Presenting at the CUNY Public History Collective

October 28th, 2016 was the first-ever CUNY Public History Collective Conference, organized by the graduate students there. I felt honored to be invited to present, considering I was the only literary scholar in attendance. But, as you may have noticed, my work frequently crosses over from literature and history and vice versa.

The event was inspiring. I’ve never been the type of person to be content with operating in a contextless vacuum (probably the result of my undergraduate experience at Tulane, which was notedly public-service oriented, as well as my doctoral experience at SBU, during which I’ve found my way to a number of professors who share similar publicly-focused mentalities). So, attending this public history conference was like diving into the deep end of the public humanities pool. It was stimulating to see what other scholars, archivists, and museum workers are doing to serve, educate, and engage the public.
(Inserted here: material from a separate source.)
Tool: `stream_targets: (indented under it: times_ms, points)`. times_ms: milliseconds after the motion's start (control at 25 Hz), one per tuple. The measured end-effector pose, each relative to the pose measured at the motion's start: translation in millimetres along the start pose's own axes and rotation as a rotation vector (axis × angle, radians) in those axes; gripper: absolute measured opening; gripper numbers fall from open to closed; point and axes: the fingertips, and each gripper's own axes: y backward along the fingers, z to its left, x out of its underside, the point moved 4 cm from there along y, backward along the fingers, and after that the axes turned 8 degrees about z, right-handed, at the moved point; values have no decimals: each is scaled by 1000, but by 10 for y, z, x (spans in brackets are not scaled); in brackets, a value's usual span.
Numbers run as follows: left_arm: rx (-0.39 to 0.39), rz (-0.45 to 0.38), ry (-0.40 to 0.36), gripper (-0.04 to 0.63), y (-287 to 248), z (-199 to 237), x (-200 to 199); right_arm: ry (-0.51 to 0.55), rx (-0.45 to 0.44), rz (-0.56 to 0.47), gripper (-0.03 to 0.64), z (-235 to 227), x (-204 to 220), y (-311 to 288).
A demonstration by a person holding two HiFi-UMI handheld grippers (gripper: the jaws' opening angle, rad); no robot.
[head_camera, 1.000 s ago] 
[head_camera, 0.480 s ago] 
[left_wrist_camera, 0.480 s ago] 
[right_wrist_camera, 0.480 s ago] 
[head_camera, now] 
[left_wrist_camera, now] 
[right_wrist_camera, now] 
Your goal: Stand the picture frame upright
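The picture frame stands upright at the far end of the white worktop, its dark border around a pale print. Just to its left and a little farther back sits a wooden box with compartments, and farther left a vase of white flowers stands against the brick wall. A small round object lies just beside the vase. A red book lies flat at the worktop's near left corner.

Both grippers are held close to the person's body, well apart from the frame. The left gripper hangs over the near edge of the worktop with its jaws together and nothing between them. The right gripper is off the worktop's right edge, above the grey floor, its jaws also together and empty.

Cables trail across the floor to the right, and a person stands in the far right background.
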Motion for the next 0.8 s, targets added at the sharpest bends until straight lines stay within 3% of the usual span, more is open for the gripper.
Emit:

My own session was on the project that I had spent all summer working on in conjunction with a Setauket-based non-profit and another private research company. The project’s goal is to protect and promote the rich (at times richly beautiful, and at times richly somber) history of the community of color in the Three Village Area. This summer, I spent many hours at archive in Emma Clark Library, making copies of historical newspaper articles, oral history transcriptions, cataloged research notes, letters, etc., to help build a strong application for the NY and National Registers of Historical Places. Another part of my involvement this summer was building a map that documents the changes in land ownership in Setauket by people of color from 1873 through the mid-twentieth century. Here is the link to that map.
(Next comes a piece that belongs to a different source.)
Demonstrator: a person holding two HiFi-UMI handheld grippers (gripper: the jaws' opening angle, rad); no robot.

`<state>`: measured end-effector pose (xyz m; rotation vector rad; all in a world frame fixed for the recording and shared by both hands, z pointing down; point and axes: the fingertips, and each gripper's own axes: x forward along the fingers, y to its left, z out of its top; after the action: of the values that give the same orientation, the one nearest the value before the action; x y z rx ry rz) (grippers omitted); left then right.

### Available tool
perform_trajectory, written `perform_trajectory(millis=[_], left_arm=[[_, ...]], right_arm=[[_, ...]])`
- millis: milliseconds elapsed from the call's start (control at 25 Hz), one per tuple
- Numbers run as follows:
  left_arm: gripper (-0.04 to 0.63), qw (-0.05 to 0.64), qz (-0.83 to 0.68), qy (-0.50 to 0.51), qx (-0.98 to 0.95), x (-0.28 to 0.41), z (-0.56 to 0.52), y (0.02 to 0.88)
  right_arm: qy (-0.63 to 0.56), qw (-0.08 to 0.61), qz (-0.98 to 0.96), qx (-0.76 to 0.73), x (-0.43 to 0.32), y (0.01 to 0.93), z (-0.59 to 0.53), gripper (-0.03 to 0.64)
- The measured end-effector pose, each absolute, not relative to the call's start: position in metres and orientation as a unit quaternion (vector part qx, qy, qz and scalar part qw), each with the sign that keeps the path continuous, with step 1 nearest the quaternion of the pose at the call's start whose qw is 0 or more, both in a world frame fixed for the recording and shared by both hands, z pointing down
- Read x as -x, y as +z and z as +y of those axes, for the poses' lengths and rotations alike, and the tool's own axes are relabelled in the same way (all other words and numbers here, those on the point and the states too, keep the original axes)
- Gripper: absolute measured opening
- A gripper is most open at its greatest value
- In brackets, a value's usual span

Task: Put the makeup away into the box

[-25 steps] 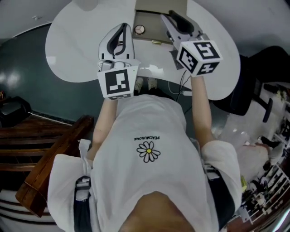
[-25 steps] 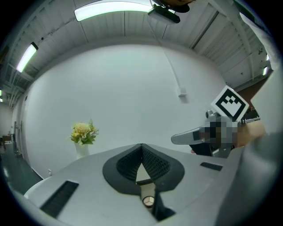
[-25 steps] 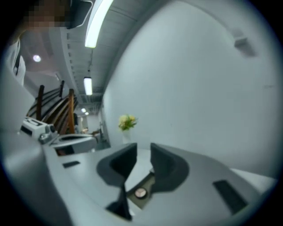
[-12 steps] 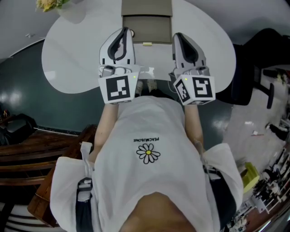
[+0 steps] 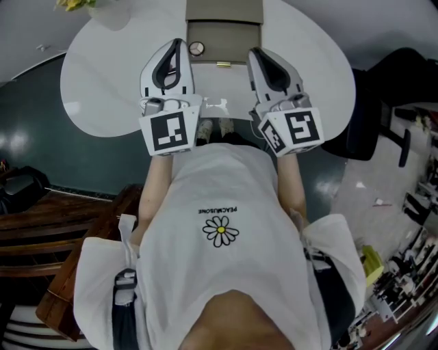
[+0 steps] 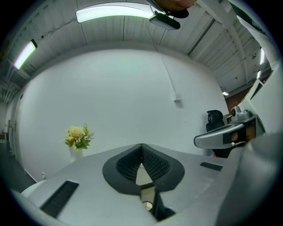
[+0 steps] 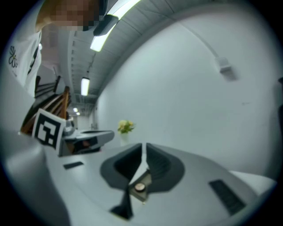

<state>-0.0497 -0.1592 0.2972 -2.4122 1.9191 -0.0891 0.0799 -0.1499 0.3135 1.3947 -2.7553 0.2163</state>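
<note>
Bench [image 5: 102, 82] white w/ rounded edge, seen from above past the person's white shirt [image 5: 219, 205]. Tan box [image 5: 224, 10] at far middle of bench, brass latch [image 5: 224, 65] on its near edge. Small round makeup piece [image 5: 196, 48] sits on the box's darker near part, by its left side; can't tell if it lies in a compartment. Same piece shows low in the right gripper view [image 7: 139, 187], on a tan surface beyond the tips.

Left hand-held gripper [image 5: 172, 44] held about level over near part of bench, pointing away from the person, tip just left of the round piece. Jaws together at the tips, nothing between them. Right hand-held gripper [image 5: 256, 52] alongside, tip over the box's right edge, apart from the left one. Its jaws are also pressed together, empty.

Vase of yellow flowers [image 6: 78, 137] at far left of bench, well apart from the box. Wooden stairs [image 5: 41, 205] on the left, beyond the bench.
</note>
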Motion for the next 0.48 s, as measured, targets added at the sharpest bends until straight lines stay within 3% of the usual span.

Here is a video of my presentation (which begins at the 37:00 mark):

Afterlives: Place, Memory, Story 2, Place and Remembrance from The Center for the Humanities on Vimeo.

There are two sessions I attended that I want to make special note of. The first was by Quinn Berkman and Michael Lorenzini at the NYC Department of Records and Information Services in the Municipal Archives and Library. This joint-presentation stuck with me for days afterward. It was about their project of transforming into something publicly accessible and valuable NYC’s archive of crime scene photos and mugshots from the late 1800s through the 1970s. Their descriptions of the archival process (including wearing a hazmat suit to the storage room where the photos were all located), the methodological strategies behind their digital publications, and their participation in Photoville, a photography exhibition held in storage containers in Brooklyn Bridge Park, were all thought-provoking. Then, of course, the photos from their presentations were grimly fascinating- mugshots and crime scene photos that projected into the audience a strangely cathartic gravitas.

Quinn Berkman of the NYC Department of Records and Information Services

Michael Lorenzini of the NYC Department of Records and Information Services

The other session that I’ve thought a lot about since the conference was by Jessica Underwood Varma, Sarah Litvin, and Elly Berke, all of whom at one point or another worked at the Lower East Side Tenement Museum. Their presentation was about the practical and methodological issues, considerations, and strategies surrounding a first person interpretative aspect of the museum. Specifically, it is about the “afterlife” given to the real, early twentieth-century immigrant girl named Victoria Confino by the museum. Several employees of the museum (including these three presenters) are trained to play Victoria Confino in order to engage with museum visitors and give them a more “lived” experience. The interaction that Confino gives visitors (especially but by no means limited to children) provides an element of human recognition and a connection with historical reality that is much harder to accomplish solely with artifacts and textual descriptions. The level of (meta)cognition that goes into designing something like this is far higher than it might appear at first glance, and I credit these women and the museum staff for their enthusiastic commitment to a complex, yet immensely successful and rewarding, element of their exhibition.

I encourage any other public humanists out there to check out next year’s Public History Collective Conference at the CUNY Grad Center, whether to present or just to be inspired. Being surrounded my like-minded individuals was immensely helpful and inspiring. Discussions at the lunch table alone got me a sizable list of references and resources to check out for my own work, and the presentations were enjoyable and stimulating.